Realtime Neural Object Recognition and 3D Pose Estimation

22 March 2018

Yehya Abouelnaga
Technical University of Munich

Introduction

Object Recongition and 3D Pose Estimation are heavily researched topics in Computer Vision. They are often needed in emerging Robotics and Augmented Reality applications. Most common pose estimation methods use single classifier per object, and thus, resulting in a linear growth of complexity with every new object in the environment. In this project, I use a custom hinge-based loss to learn descriptor that separate objects based on their class and 3D pose. Learned feature space will be used in combination with k-nearest neighbour to detect object class and estimate its pose.

Note that this is a graduate class project conducted in the ‘‘Tracking and Detection in Computer Vision’’ class in the Technical University of Munich (TUM) taught by Dr. Slobodan Ilic. You could have a look at the Github repository.

Realtime Object Detection and 3D Pose Estimation Pipeline

Loss Function

Loss functions are key components in neural networks research. They guide the networks to approach a local minima that achieves a certain objective (i.e. classification or regression). In this project, I implement a custom hinge loss [1] that trains on triplets of anchors, pullers and pushers. The custom loss teaches the network to pull the "Pullers" close to the "Anchors" and to push the "Pushers" away from the "Anchors".

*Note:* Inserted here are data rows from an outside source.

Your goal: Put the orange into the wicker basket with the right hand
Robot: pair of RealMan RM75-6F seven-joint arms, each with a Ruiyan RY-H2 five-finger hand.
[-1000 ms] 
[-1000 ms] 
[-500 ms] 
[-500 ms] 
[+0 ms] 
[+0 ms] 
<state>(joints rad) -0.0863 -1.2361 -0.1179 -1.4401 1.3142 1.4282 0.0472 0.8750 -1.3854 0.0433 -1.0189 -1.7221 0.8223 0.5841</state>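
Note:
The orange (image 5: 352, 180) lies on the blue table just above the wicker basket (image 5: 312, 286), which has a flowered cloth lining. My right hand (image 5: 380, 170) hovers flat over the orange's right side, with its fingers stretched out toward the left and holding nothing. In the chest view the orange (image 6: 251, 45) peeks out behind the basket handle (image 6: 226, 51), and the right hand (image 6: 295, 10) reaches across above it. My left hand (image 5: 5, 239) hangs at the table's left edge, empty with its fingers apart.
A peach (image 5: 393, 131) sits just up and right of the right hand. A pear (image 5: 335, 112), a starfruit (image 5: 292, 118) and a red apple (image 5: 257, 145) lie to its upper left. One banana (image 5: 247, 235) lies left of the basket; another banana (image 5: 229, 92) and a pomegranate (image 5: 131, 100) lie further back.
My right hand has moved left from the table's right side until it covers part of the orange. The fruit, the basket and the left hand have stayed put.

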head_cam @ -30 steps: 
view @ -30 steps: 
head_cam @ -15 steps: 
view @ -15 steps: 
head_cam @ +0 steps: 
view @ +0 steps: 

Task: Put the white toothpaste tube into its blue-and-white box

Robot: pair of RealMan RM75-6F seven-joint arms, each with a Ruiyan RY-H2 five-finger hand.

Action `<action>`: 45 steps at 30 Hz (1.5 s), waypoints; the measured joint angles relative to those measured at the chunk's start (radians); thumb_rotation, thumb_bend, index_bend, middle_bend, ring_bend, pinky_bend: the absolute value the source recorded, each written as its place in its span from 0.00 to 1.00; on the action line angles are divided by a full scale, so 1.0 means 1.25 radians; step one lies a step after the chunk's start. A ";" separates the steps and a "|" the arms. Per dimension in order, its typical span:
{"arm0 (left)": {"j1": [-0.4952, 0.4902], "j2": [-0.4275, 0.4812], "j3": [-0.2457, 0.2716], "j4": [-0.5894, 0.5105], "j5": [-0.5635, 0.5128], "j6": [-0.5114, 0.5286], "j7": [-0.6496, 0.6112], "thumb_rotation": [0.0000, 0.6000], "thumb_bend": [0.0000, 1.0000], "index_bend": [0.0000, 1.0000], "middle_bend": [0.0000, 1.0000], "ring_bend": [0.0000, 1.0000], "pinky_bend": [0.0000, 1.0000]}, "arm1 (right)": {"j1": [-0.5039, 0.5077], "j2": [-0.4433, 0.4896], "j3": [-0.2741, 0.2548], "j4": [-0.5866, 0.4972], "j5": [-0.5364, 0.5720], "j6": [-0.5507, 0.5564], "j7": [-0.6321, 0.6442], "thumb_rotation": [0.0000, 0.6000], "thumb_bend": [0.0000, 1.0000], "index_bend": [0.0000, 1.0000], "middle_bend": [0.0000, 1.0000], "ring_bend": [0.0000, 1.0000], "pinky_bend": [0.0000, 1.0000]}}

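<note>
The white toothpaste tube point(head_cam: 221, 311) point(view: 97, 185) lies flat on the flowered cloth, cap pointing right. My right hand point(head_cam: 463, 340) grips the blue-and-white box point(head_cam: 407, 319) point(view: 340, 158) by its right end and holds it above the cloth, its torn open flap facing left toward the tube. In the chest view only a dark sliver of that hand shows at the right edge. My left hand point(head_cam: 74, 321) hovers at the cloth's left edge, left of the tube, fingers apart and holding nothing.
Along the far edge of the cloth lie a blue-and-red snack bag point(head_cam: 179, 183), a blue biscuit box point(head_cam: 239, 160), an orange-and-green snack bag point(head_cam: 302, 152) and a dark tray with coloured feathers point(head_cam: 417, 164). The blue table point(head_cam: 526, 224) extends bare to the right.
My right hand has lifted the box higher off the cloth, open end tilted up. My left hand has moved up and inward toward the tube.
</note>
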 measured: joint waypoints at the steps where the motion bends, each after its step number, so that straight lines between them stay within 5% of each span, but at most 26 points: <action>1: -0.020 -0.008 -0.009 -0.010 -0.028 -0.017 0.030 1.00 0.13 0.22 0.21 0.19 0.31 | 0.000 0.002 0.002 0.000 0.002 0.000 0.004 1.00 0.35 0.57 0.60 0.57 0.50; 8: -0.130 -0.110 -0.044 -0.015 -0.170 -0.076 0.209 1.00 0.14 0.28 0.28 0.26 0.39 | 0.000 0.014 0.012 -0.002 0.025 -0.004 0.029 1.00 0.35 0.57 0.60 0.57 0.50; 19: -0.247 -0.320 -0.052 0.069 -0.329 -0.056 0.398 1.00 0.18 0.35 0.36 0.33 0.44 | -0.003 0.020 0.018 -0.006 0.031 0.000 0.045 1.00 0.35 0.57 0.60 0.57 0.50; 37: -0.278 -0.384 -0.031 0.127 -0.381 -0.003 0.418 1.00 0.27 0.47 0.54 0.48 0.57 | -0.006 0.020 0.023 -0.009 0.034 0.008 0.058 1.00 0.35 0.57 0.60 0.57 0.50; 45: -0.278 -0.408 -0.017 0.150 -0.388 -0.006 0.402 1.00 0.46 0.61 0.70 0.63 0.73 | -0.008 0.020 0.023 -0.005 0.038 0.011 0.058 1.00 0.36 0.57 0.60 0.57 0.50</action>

$L = L_{triplets} + L_{pairs}$ $L_{triplets} = \sum_{(s_a, s_+, s_-) \in T} \max \left( 0, 1 - \frac{ \left|\left| \, f(x_a) - f(x_-) \, \right|\right|_2^2 }{ \left|\left| \, f(x_a) - f(x_+) \, \right|\right|_2^2 + m } \right)$ $L_{pairs} = \sum_{(s_a, s_+) \in P} \left|\left| \, f(x_a) - f(x_+) \, \right|\right|_2^2$

Network Architecture

Descriptor Architecture

Instead of verbosely describing the network architecture, you could find implemented below:

# num_classes = 5
input_dim = 64
channels = 3
hidden_size = 256
descriptor_size = 16

graph = {}

graph['learning_rate'] = tf.placeholder(tf.float32, shape=[])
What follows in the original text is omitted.